Well, for a helicopter, the reduced energy (minuscule) is probably outweighed by the decreased efficiency due to the lower density of the air – that is quite important to a helicopter. That probably isn’t major either, at 2,000 feet. But it becomes important as they go higher than that.
That’s why, until recently, you weren’t able to simply take a helicopter to the top of Mt. Everest. The low density of the air (plus some pretty fierce cross winds) made it impossible to land or even hover there.
True, but again, consider that rounded hill. The higher you go, the easier each step gets, but that doesn’t mean that you’re not tired when you get to the top.
Also, most of the energy goes to a sideways motion, so that as you fall back to Earth you are moving fast enough to clear the horizon every time.
Ignoring air resistance and obstacles, you could be in free-fall one foot above sea level, if you were moving sideways fast enough to miss the ground as you fell that foot.
IIRC the multiplcation factor for the Apollo lunar landing program was something like 25. That is, for every pound of payload you wanted to send all the way to the moon, you needed to add an additional 25 pounds (of fuel and structure) to the rest of the rocket in order to get it there.
Since kinetic energy is proportional to the square of speed, it takes a humungous amount of energy to reach orbital velocity (shuttle orbits at around 17,400 MPH). To lob a 1-pound mass up to an altitude of 100 miles (with a final velocity of zero)takes about 528,000 pound-feet of energy. To accelerate a 1-pound mass up to 17.4k mph requires a staggering 10.1 million pound-feet of energy, a factor of 20 higher.
If you add up the gravitational potential energy that an object has when moved infinitely far from the earth and convert it to kinetic energy, you find that you can fire an object straight up from the earth’s surface at about 25,000 MPH, and expect it to never return to the earth (this neglects atmospheric drag for the first part of the object’s journey). This is called escape velocity,, and it’s about twice the energy required for the 17.4k mph mentioned in the previous paragraph.
Contrast all of this with a 747 cruising 600 mph at 35,000 feet. On a per-pound basis, this vehicle has only 35,000 pound feet of gravitational potential energy, and about 12,000 pound-feet of kinetic energy. That’s 47,000 pound-feet of total energy per pound of mass about a half a percent of the 10.7 million pound-feet for the space shuttle. Whereas all of the space shuttle’s fuel is used to achieve altitude and (orbital) speed, only a tiny portion of the 747’s fuel load is required to achieve its cruising altitude and speed; the rest of the fuel it carries is to fight aerodynamic drag over the remainder of its flight.

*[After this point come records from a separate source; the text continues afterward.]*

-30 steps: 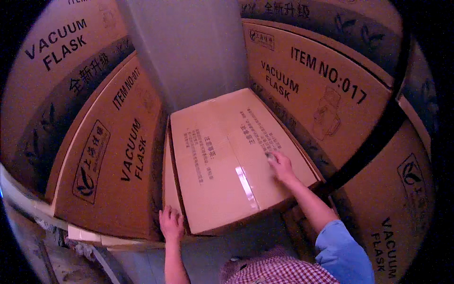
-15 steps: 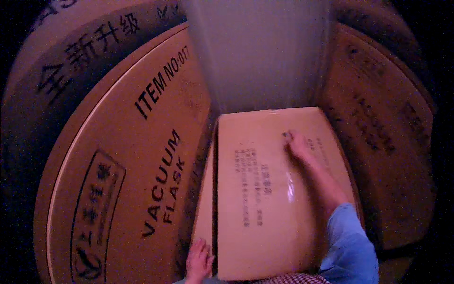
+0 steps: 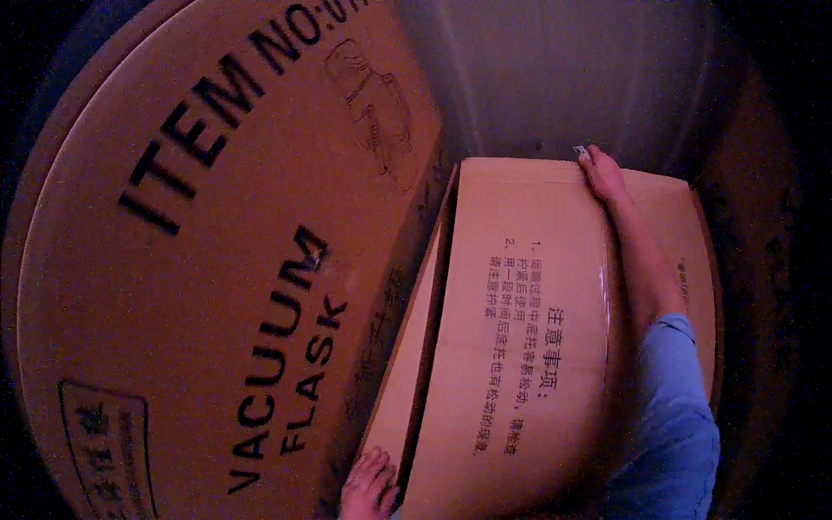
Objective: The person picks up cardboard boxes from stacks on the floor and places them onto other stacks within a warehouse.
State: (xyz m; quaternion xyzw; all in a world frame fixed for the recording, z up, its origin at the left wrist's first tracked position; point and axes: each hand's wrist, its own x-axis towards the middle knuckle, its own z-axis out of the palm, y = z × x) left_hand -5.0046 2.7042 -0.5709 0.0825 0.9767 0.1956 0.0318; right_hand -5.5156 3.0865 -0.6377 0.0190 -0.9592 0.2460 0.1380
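Note:
A brown cardboard box with printed text on its top lies in front of me. A glossy line, which looks like clear tape, runs along its middle. My right hand is at the box's far edge, its fingers closed on a small shiny object whose kind I cannot make out. My right forearm, in a blue sleeve, reaches over the box top. At the lower left, my left hand lies with fingers stretched on a narrow cardboard strip beside the box's left edge.
A large printed carton rises close on the left, marked with a line drawing and a frame. Behind the box stands a smooth grey upright surface. Another brown carton is in dim light at the right.
My right hand has moved away from me, from over the box top to its far edge, still holding the small object. My view is closer to the box. My left hand stays beside it.

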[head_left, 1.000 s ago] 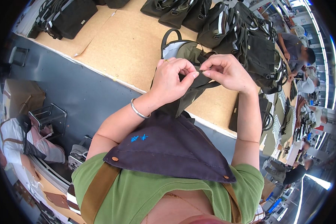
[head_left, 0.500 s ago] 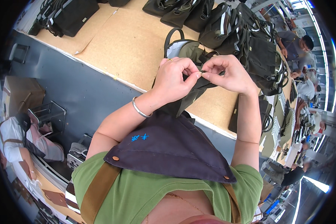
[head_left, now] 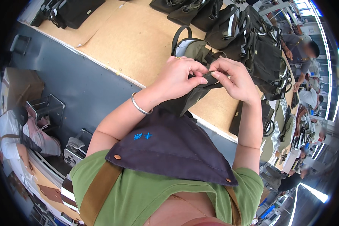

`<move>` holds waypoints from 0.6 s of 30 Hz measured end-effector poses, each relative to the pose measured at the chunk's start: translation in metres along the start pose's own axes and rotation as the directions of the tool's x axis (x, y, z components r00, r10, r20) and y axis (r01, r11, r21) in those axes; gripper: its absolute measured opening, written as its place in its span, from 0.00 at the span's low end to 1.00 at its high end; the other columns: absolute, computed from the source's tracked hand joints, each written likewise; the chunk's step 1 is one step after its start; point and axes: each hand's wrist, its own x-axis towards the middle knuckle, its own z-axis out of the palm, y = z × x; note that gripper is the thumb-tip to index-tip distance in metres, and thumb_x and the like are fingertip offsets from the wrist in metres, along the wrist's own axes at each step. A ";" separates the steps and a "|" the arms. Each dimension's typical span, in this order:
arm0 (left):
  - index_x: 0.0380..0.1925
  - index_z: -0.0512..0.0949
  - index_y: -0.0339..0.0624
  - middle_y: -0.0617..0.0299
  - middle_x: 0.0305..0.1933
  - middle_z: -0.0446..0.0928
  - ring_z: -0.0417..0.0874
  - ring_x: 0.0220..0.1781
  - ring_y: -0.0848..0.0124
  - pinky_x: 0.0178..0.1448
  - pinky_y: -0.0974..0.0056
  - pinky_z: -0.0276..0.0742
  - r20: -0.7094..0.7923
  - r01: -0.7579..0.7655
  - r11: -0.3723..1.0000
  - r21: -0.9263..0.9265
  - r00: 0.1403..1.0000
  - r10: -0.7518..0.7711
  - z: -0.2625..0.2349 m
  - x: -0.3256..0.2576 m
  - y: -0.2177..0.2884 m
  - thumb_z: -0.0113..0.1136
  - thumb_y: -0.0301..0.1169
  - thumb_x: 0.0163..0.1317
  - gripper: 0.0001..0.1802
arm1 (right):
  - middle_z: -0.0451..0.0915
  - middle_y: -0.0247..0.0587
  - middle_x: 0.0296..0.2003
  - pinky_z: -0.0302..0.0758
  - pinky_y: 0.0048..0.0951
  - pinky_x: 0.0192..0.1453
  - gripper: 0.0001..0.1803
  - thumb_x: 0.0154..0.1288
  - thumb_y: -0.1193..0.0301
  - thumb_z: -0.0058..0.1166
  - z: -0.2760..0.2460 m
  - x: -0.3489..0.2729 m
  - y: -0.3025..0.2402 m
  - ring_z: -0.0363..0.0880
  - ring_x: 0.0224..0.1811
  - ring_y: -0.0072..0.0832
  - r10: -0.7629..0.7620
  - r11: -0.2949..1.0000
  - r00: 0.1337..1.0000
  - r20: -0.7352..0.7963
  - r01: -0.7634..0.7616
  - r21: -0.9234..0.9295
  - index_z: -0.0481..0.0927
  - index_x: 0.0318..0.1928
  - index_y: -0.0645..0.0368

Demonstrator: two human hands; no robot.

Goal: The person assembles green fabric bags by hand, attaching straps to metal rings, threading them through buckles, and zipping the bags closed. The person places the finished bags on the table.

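A dark olive fabric bag (head_left: 192,100) hangs at the table's near edge, partly hidden by my hands. Its black loop handle (head_left: 176,35) stands up on the far side, beside a pale lining and an olive inner panel (head_left: 197,51). My left hand (head_left: 184,75) is closed, thumb and fingers pinching the bag's dark edge or strap; which of the two I cannot tell. Close beside it, my right hand (head_left: 234,78) pinches the same dark fabric between thumb and forefinger. The fingertips of both hands are a short gap apart.
Many similar dark bags (head_left: 229,32) crowd the far right of the tan worktable (head_left: 139,41), with more dark bags (head_left: 77,15) at far left. A cardboard box (head_left: 22,88) and a metal-framed cart (head_left: 47,109) stand on the left floor. Other people (head_left: 301,47) work at right.
My hands have moved slightly apart along the dark fabric, my right hand shifting right and down. More of the dark strip shows between them. The view has shifted a little.
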 end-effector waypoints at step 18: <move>0.30 0.82 0.35 0.65 0.25 0.78 0.75 0.26 0.81 0.31 0.72 0.70 0.000 0.081 0.986 -0.147 0.997 -0.082 0.006 -0.005 0.000 0.71 0.27 0.55 0.07 | 0.76 0.43 0.27 0.70 0.33 0.32 0.04 0.61 0.76 0.56 0.006 0.000 0.002 0.73 0.27 0.37 -0.017 1.000 0.999 -0.030 0.017 0.002 0.77 0.35 0.63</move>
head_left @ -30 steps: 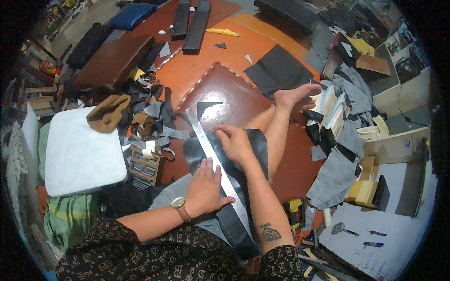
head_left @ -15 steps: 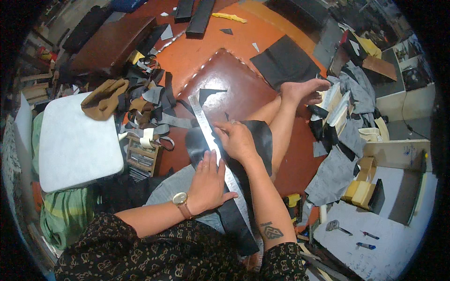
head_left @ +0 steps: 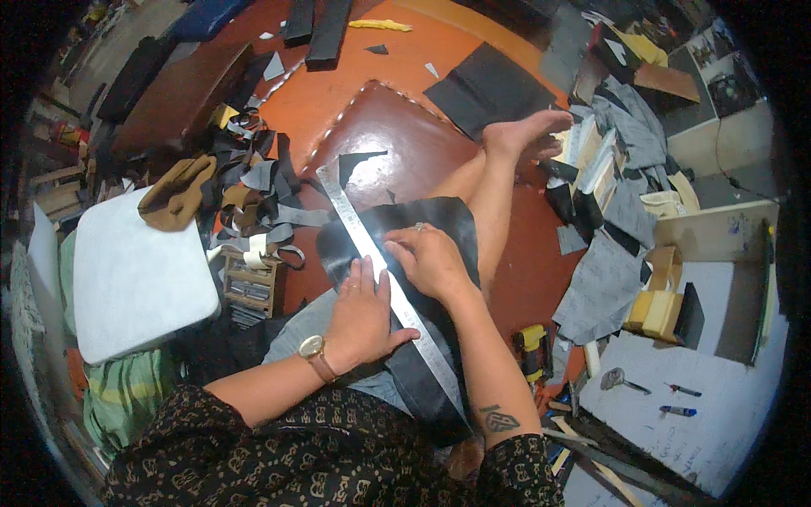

This is correct. The pull of gravity does decrease as you move away from earth, and smaller amounts of energy are required for each additional increment of altitude as you move further and further away. Going from 1000 feet to 2000 feet of altitude takes less energy than going from zero to 1000, but only very slightly. We typically reference altitudes to sea level, but as Bill Door has said, the equation for calculating gravitational force measures distance to the center of the earth, which is some 4000 miles below the surface. So your “zero” (sea level) is really 4000 miles in this equation, and your “1000 feet” is actually 4000.19 miles in this equation. Moreover, gravitational force is inversely proportional to the square of this distance. So going from 1000 to 2000 feet actually takes about 99.991% as much energy as it takes to go from zero to 1000 feet.
So you’re right, it gets easier as you go up - but it happens with agonizing slowness.